Conventional convex clustering suffers from sensitivity to noise/outliers in high-dimensional data, over-strong fusion regularization impeding cluster formation, reliance on pre-specified cluster number $k$, and initialization sensitivity. Method: We propose a robust adaptive convex clustering framework that innovatively incorporates a median-mean estimator into the convex clustering objective function and couples it with an adaptive fusion regularization mechanism, enabling automatic cluster structure identification without specifying $k$. An efficient iterative convex optimization algorithm ensures stable convergence for high-dimensional and large-scale data.
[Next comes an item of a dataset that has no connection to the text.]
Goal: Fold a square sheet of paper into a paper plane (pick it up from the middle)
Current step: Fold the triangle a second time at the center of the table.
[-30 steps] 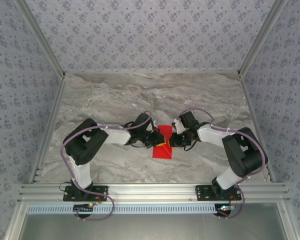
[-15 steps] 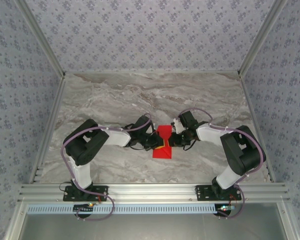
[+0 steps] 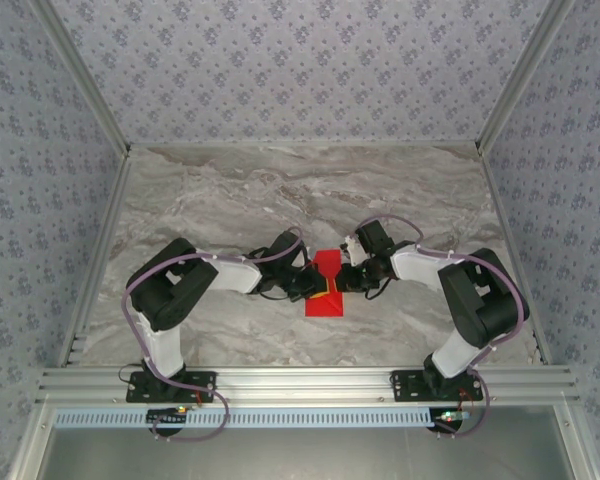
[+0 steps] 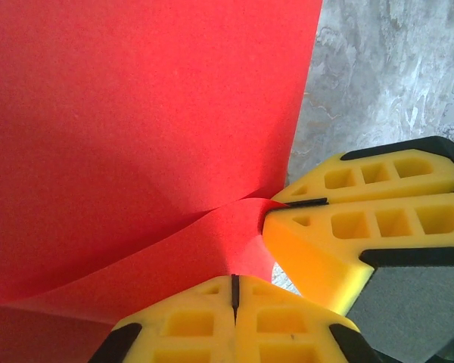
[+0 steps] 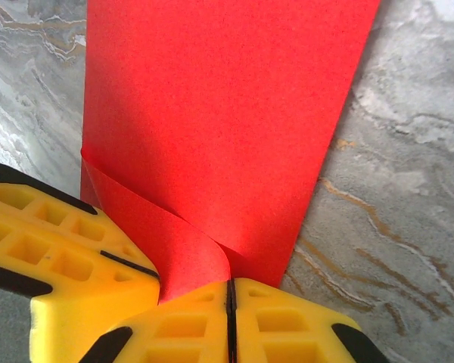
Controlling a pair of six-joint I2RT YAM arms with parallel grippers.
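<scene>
The red square sheet of paper (image 3: 328, 268) lies folded narrow on the table (image 3: 230, 190), one corner curled over.

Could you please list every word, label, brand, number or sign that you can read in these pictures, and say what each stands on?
None: no text can be read in any view.
The red sheet of paper is plain and unmarked.
The left tool and right tool, both with yellow fingers, bear no lettering.
The wallpaper has a flower pattern and the marble table has veins, no writing.
Any marks on the arm bases are too small to tell.
</scene>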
Contribution/Results: We establish weak consistency under mild conditions. Extensive experiments demonstrate that our method significantly outperforms existing convex and robust clustering approaches on both noisy synthetic and real-world high-dimensional datasets—particularly excelling under strong noise, high dimensionality, and large scale.
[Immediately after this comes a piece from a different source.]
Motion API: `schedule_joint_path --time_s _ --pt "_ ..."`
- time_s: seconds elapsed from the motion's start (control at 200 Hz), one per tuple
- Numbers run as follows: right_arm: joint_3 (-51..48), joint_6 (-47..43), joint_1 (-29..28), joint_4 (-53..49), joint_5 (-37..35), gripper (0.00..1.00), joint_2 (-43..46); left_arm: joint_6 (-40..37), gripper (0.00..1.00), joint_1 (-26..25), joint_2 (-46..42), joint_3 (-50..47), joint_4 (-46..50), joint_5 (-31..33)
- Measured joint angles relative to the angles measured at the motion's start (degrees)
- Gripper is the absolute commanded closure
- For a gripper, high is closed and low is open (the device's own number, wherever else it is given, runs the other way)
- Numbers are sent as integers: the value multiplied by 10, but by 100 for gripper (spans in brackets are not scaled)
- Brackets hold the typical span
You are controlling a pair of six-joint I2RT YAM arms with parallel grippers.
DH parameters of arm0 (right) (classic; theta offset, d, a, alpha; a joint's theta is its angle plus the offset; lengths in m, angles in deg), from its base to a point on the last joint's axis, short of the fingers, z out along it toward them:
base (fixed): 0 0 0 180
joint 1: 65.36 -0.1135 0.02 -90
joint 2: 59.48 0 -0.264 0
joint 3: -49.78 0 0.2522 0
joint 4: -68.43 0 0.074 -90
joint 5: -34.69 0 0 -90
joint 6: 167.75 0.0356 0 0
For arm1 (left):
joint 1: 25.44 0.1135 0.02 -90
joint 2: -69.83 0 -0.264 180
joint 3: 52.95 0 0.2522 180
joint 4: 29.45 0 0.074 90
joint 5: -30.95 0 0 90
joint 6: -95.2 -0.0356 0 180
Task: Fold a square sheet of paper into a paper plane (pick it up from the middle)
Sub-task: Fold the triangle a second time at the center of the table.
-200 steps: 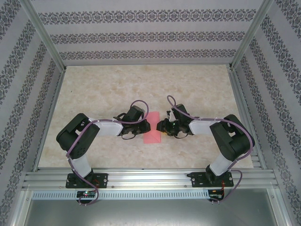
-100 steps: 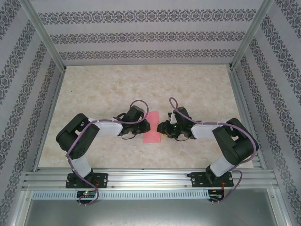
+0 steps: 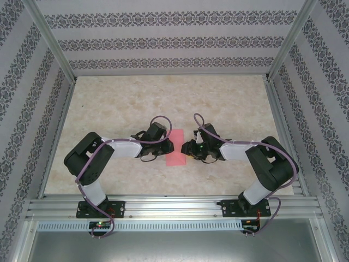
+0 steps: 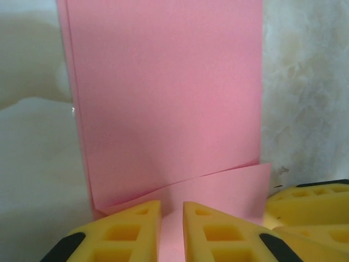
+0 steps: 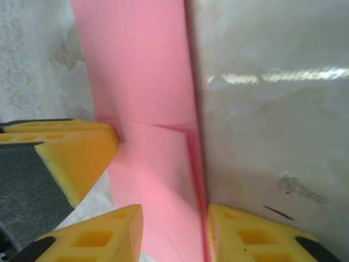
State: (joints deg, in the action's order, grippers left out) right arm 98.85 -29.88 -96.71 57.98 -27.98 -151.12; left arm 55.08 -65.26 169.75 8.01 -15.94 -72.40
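Note:
The square sheet of paper (image 3: 176,147) is pink, folded into a narrow rectangle, and lies flat on the table between both grippers. My left gripper (image 3: 169,146) is at its left edge. In the left wrist view the gripper (image 4: 172,203) hovers low over a folded flap of the sheet (image 4: 169,98), with its yellow fingers a narrow gap apart and paper showing through. My right gripper (image 3: 187,148) is at the right edge. In the right wrist view it (image 5: 174,208) stands open and straddles the sheet (image 5: 142,82), one finger by the folded long edge.
The marble-patterned table (image 3: 125,103) is walled by patterned panels and an aluminium frame (image 3: 163,207) along the near edge. The left gripper's yellow finger (image 5: 65,147) shows in the right wrist view close to the sheet.
The right arm's forearm and elbow have shifted slightly. Both grippers stay at the paper, and the left jaws have parted a touch. The sheet has not moved.

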Motion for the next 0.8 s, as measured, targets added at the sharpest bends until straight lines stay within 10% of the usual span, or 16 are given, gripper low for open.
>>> schedule_joint_path --time_s 0.799 --pt "64 -28 11 -31 -14 62 -50 -15 82 0 4 21 51 23"
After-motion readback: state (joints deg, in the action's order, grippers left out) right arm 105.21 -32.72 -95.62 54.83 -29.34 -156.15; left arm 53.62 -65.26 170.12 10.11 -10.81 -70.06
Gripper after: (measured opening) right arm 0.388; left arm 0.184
Clustering approaches that utilize convex loss functions have recently attracted growing interest in the formation of compact data clusters. Although classical methods like k-means and its wide family of variants are still widely used, all of them require the number of clusters k to be supplied as input, and many are notably sensitive to initialization. Convex clustering provides a more stable alternative by formulating the clustering task as a convex optimization problem, ensuring a unique global solution. However, it faces challenges in handling high-dimensional data, especially in the presence of noise and outliers. Additionally, strong fusion regularization, controlled by the tuning parameter, can hinder effective cluster formation within a convex clustering framework. To overcome these challenges, we introduce a robust approach that integrates convex clustering with the Median of Means (MoM) estimator, thus developing an outlier-resistant and efficient clustering framework that does not necessitate prior knowledge of the number of clusters. By leveraging the robustness of MoM alongside the stability of convex clustering, our method enhances both performance and efficiency, especially on large-scale datasets. Theoretical analysis demonstrates weak consistency under specific conditions, while experiments on synthetic and real-world datasets validate the method's superior performance compared to existing approaches.